··· PROVIDED DATA ···
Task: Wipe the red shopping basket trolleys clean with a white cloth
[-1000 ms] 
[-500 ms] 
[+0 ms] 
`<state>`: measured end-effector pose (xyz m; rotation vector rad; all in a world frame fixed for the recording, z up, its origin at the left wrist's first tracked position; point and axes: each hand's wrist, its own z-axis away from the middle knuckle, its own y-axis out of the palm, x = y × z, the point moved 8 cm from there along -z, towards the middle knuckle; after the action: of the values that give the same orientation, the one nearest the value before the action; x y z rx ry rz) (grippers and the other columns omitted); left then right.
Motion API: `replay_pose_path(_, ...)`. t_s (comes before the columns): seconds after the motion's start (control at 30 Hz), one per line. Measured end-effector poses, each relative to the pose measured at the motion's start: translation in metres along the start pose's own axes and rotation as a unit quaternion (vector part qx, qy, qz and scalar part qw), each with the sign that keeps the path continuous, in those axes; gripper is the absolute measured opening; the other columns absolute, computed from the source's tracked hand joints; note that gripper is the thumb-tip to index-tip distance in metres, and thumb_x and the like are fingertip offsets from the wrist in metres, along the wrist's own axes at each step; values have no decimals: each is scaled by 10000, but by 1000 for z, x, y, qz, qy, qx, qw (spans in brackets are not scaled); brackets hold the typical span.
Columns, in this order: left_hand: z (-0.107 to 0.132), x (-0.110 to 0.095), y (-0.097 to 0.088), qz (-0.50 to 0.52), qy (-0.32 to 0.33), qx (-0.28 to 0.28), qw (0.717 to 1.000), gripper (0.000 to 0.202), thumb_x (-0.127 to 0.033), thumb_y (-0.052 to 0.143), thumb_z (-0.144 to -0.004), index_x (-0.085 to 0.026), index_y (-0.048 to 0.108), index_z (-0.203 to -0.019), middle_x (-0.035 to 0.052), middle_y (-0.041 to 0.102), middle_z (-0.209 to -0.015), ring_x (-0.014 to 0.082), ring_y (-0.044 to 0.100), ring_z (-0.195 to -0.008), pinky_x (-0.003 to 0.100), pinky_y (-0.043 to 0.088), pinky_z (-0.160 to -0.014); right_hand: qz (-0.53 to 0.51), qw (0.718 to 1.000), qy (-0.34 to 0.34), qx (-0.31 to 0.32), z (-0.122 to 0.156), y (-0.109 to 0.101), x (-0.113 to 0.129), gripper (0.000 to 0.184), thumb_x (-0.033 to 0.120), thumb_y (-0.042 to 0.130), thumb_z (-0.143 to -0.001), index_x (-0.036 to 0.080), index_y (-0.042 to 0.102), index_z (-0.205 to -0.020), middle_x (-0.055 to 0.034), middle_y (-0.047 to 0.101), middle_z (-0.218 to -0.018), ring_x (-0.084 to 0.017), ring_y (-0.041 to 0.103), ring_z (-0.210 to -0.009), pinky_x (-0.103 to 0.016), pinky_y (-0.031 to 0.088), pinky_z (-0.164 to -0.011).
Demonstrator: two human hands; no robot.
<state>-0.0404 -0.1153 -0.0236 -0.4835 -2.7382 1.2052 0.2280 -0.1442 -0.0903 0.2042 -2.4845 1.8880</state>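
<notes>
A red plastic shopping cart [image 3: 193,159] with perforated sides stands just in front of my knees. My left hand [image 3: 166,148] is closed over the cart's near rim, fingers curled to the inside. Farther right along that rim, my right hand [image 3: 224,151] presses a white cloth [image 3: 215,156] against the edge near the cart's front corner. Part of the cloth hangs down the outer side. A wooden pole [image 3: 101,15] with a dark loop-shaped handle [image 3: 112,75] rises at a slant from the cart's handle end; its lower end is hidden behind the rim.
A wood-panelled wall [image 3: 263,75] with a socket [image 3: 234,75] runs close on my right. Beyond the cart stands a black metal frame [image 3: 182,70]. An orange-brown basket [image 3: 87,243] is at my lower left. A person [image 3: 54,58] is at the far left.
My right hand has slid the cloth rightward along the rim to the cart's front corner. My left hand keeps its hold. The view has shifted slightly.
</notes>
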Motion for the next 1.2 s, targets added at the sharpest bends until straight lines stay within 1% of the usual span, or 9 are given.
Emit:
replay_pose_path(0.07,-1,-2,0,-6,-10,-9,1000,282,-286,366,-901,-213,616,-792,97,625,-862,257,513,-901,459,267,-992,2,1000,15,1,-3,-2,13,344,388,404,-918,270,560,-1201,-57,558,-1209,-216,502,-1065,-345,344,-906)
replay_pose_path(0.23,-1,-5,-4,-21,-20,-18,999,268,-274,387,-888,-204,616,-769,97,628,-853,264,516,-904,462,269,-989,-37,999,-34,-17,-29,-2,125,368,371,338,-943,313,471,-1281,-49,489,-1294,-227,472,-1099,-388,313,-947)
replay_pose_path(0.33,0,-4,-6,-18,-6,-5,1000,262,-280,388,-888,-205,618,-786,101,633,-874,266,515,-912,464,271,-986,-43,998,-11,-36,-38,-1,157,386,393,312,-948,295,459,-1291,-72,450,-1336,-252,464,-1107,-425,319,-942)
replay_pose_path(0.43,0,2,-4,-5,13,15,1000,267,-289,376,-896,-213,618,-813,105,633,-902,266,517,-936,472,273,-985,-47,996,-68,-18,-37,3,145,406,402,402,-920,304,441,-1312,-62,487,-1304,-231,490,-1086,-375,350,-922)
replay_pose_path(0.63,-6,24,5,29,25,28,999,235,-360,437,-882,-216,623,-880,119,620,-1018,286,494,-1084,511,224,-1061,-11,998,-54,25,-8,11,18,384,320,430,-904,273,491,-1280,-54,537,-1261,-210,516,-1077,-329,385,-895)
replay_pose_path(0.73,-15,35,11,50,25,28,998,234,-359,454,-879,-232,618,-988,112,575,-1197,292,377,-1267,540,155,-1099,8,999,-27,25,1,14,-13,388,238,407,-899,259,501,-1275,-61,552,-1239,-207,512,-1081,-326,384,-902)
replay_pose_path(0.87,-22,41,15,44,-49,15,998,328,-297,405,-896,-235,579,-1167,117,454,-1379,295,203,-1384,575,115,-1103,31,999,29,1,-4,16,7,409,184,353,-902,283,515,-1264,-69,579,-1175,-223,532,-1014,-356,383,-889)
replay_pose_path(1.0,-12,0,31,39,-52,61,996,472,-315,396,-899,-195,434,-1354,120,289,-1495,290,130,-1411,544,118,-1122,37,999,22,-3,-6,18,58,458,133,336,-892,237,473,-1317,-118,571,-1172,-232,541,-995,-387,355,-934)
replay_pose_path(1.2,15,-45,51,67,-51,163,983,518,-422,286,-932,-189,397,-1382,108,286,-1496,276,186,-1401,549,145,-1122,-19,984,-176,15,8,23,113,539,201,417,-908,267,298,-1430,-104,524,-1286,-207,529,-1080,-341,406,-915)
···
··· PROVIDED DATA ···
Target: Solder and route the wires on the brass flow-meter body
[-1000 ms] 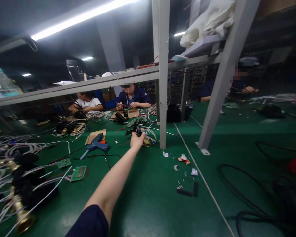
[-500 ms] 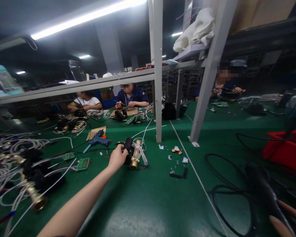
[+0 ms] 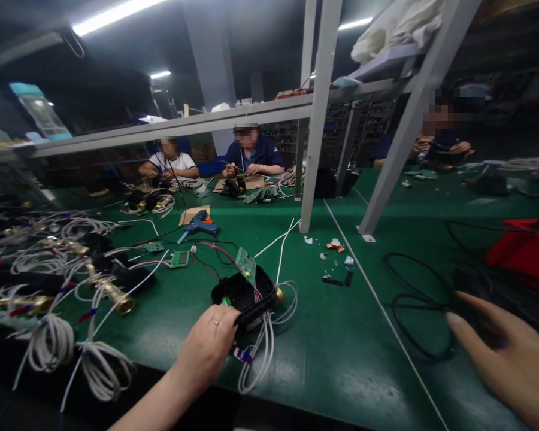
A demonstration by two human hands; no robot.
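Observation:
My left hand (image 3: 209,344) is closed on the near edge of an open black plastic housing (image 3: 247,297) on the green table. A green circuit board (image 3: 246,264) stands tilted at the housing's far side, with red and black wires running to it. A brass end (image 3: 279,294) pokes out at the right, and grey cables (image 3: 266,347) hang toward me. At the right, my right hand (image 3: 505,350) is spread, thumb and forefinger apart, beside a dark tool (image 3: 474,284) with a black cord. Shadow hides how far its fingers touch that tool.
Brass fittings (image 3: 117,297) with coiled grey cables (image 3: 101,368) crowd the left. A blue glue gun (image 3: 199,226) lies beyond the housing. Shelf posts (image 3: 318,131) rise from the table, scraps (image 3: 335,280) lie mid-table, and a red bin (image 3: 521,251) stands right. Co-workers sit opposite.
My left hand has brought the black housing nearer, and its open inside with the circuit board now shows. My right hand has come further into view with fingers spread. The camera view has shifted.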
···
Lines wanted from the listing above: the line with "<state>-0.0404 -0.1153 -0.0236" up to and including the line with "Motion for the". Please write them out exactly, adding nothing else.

## [OUTPUT OF THE TASK]
<state>-0.0404 -0.1153 -0.0236 -0.4835 -2.7382 1.2052 0.2280 -0.1442 -0.0903 0.2042 -2.4845 1.8880</state>
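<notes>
A red plastic shopping cart [image 3: 193,159] with perforated sides stands just in front of my knees. My left hand [image 3: 166,148] is closed over the cart's near rim, fingers curled to the inside. Farther right along that rim, my right hand [image 3: 224,151] presses a white cloth [image 3: 215,156] against the edge near the cart's front corner. Part of the cloth hangs down the outer side. A wooden pole [image 3: 101,15] with a dark loop-shaped handle [image 3: 112,75] rises at a slant from the cart's handle end; its lower end is hidden behind the rim.
A wood-panelled wall [image 3: 263,75] with a socket [image 3: 234,75] runs close on my right. Beyond the cart stands a black metal frame [image 3: 182,70]. An orange-brown basket [image 3: 87,243] is at my lower left. A person [image 3: 54,58] is at the far left.
My right hand has slid the cloth rightward along the rim to the cart's front corner. My left hand keeps its hold. The view has shifted slightly.
</notes>
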Motion for the next 1.2 s, targets added at the sharpest bends until straight lines stay within 1% of the usual span, or 9 are given.

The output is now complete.